EXERCISE INSTRUCTIONS: Would you output the entries below only from the line containing "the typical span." through the line containing "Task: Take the", exactly as they stand and with both ends included?

····················

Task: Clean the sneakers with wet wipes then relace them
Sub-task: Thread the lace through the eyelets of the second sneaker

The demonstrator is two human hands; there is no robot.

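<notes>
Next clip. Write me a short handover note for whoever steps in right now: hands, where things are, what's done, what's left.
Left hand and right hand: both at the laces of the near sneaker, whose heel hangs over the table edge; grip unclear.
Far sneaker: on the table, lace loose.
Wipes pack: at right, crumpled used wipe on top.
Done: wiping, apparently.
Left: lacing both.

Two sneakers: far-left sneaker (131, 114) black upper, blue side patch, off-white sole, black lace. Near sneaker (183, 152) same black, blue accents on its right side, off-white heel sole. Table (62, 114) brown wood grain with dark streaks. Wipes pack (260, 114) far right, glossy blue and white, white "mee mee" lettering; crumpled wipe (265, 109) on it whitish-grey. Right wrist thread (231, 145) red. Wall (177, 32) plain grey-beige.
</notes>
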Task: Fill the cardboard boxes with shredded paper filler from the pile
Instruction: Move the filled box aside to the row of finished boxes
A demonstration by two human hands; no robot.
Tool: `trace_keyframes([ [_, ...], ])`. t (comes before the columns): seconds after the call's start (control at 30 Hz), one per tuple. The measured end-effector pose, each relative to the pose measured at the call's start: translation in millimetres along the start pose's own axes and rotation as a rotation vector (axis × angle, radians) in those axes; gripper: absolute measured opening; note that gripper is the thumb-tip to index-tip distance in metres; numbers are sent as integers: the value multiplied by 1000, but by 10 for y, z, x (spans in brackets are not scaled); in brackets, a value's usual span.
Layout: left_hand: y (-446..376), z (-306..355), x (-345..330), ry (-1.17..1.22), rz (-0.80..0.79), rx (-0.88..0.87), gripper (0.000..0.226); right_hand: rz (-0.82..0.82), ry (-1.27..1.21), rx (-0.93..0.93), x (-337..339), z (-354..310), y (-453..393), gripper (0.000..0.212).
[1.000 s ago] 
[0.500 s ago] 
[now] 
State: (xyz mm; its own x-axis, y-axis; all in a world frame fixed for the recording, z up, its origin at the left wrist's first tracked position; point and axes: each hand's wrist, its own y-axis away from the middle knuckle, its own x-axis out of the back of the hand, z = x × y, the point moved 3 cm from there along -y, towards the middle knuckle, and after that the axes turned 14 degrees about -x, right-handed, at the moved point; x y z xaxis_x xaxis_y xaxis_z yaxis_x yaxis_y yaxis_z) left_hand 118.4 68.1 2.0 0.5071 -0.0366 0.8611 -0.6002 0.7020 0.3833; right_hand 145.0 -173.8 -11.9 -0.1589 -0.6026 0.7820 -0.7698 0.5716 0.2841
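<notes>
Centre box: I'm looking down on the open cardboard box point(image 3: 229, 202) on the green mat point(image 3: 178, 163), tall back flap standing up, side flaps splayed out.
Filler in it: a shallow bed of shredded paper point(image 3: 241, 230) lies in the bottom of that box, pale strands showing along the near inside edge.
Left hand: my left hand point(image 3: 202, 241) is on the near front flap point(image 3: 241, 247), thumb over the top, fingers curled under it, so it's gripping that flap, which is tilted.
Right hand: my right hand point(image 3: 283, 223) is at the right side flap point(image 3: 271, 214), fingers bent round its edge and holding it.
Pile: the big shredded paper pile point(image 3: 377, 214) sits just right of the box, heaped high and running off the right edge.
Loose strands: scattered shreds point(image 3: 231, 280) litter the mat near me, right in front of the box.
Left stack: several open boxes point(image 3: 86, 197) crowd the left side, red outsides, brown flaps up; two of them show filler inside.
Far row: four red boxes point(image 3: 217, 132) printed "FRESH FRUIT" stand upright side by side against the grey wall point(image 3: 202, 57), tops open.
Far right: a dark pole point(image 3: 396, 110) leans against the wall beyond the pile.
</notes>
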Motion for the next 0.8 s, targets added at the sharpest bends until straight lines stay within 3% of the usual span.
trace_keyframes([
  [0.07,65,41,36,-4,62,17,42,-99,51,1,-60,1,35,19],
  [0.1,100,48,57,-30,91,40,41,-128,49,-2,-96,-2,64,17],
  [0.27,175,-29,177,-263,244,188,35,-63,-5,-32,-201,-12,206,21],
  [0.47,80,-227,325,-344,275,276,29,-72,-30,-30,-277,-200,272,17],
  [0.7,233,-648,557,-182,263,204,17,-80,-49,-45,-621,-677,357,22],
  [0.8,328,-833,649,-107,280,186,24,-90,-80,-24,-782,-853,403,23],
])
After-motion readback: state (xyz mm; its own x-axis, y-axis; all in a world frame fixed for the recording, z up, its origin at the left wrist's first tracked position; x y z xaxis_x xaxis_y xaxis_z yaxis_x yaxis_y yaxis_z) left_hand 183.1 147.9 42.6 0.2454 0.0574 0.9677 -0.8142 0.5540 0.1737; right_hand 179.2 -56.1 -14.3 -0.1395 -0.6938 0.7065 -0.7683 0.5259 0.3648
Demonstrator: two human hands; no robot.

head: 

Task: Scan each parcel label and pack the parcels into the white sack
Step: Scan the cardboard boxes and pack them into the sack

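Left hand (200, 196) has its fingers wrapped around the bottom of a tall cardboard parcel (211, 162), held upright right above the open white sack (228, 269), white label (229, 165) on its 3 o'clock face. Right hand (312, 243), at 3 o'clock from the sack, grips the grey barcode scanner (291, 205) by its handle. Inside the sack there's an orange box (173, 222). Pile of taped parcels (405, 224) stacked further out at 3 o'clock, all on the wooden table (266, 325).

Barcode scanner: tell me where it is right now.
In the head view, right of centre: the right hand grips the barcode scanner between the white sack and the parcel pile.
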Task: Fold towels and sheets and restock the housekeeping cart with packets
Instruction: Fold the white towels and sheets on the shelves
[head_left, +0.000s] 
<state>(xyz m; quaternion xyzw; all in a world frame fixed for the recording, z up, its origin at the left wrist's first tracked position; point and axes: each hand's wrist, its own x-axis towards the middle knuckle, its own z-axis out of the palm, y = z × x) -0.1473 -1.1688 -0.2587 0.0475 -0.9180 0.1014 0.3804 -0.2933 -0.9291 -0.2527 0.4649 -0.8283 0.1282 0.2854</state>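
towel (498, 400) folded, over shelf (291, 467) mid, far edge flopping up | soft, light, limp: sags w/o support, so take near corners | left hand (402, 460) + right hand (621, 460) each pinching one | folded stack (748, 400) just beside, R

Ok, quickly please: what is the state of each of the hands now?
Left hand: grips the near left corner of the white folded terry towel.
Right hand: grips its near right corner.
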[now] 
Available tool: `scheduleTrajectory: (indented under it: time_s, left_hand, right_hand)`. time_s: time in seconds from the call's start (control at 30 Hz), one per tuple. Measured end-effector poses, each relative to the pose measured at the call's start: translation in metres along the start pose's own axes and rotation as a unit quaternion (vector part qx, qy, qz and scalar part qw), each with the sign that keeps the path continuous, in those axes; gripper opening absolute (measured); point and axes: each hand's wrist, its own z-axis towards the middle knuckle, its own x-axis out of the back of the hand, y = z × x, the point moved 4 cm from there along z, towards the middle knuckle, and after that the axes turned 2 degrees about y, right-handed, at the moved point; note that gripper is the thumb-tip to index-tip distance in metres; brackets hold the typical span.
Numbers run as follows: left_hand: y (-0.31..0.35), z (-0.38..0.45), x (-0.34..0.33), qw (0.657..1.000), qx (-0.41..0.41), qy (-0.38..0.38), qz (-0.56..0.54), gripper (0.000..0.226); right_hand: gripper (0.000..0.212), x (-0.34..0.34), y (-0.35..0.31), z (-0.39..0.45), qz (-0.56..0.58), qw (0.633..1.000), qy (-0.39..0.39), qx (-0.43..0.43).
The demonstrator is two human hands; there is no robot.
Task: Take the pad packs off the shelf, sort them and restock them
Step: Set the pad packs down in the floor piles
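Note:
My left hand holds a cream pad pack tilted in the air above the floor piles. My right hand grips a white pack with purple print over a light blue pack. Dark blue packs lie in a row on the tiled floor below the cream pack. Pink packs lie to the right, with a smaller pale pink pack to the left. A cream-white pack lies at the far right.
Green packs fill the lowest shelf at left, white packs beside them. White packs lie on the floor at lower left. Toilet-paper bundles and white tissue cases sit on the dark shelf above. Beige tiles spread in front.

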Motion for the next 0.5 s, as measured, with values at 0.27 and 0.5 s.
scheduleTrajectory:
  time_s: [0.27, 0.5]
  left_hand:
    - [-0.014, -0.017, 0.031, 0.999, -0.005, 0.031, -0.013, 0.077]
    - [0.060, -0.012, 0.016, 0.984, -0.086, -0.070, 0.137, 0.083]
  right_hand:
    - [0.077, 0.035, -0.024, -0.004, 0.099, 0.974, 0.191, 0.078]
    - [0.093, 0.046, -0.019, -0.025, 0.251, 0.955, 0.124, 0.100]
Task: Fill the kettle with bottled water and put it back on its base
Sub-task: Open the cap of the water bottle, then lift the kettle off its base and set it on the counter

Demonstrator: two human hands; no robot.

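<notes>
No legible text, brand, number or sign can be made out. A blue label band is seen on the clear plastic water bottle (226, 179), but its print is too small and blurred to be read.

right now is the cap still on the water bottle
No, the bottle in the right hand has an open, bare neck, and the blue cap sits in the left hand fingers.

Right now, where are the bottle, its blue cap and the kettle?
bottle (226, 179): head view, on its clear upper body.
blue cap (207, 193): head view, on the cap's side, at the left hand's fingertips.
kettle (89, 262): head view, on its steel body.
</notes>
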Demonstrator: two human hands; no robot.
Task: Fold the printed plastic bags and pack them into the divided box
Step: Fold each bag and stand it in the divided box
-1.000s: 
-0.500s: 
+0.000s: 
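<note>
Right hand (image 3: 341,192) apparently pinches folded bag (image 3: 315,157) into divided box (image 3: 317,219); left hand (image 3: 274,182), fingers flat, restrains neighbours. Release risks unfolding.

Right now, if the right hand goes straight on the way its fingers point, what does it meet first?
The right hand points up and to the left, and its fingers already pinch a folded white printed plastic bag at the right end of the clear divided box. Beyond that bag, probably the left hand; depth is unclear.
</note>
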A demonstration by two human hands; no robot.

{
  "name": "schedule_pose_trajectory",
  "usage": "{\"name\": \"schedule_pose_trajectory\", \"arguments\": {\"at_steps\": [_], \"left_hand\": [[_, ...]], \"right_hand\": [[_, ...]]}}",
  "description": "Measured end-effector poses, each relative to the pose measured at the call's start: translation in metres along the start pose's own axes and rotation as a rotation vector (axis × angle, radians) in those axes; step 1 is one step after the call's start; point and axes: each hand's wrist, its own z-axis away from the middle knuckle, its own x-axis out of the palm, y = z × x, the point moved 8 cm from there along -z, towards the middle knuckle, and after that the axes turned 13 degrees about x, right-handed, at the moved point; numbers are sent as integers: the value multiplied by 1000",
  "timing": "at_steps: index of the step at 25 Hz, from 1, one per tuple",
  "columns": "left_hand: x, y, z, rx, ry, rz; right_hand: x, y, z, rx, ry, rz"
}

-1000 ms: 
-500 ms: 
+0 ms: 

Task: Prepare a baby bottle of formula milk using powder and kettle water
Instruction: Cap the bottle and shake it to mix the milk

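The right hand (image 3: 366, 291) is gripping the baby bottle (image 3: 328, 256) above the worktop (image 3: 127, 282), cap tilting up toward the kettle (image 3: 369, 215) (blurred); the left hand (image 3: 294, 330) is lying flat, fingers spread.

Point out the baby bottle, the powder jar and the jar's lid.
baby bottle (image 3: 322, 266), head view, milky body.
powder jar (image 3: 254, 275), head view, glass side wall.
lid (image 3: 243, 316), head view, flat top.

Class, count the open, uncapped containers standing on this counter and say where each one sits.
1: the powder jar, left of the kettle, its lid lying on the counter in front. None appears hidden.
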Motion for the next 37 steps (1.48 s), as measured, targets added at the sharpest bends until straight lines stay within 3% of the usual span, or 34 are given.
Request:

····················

SOLUTION TO THIS TASK:
Available tool: `scheduleTrajectory: (indented under it: time_s, left_hand, right_hand)`. time_s: time in seconds from the call's start (control at 30 Hz), one per tuple. Measured end-effector poses, each relative to the pose measured at the call's start: translation in metres along the start pose's own axes and rotation as a unit quaternion (vector part qx, qy, qz and scalar part qw), each with the sign that keeps the path continuous, in those axes; gripper opening absolute (measured); point and axes: each hand's wrist, its own z-axis towards the middle knuckle, its own x-axis out of the back of the hand, y = z × x, the point moved 4 cm from there along z, towards the middle knuckle, and after that the axes turned 2 degrees about y, right-handed, at the moved point; note that gripper is the thumb-tip to index-tip distance in metres; brackets hold the typical span.
Numbers run as follows: left_hand: y (-0.31..0.35), z (-0.38..0.45), x (-0.34..0.33), qw (0.657..1.000), qx (-0.41..0.41), qy (-0.38..0.38), qz (-0.56..0.54), gripper (0.000..0.226); right_hand: gripper (0.000..0.212), x (-0.34..0.34), y (-0.35..0.31), z (-0.39..0.45), qz (-0.56..0.58), qw (0.633..1.000), qy (-0.39..0.39), qx (-0.43..0.43).
The demonstrator is two human hands; there is no robot.
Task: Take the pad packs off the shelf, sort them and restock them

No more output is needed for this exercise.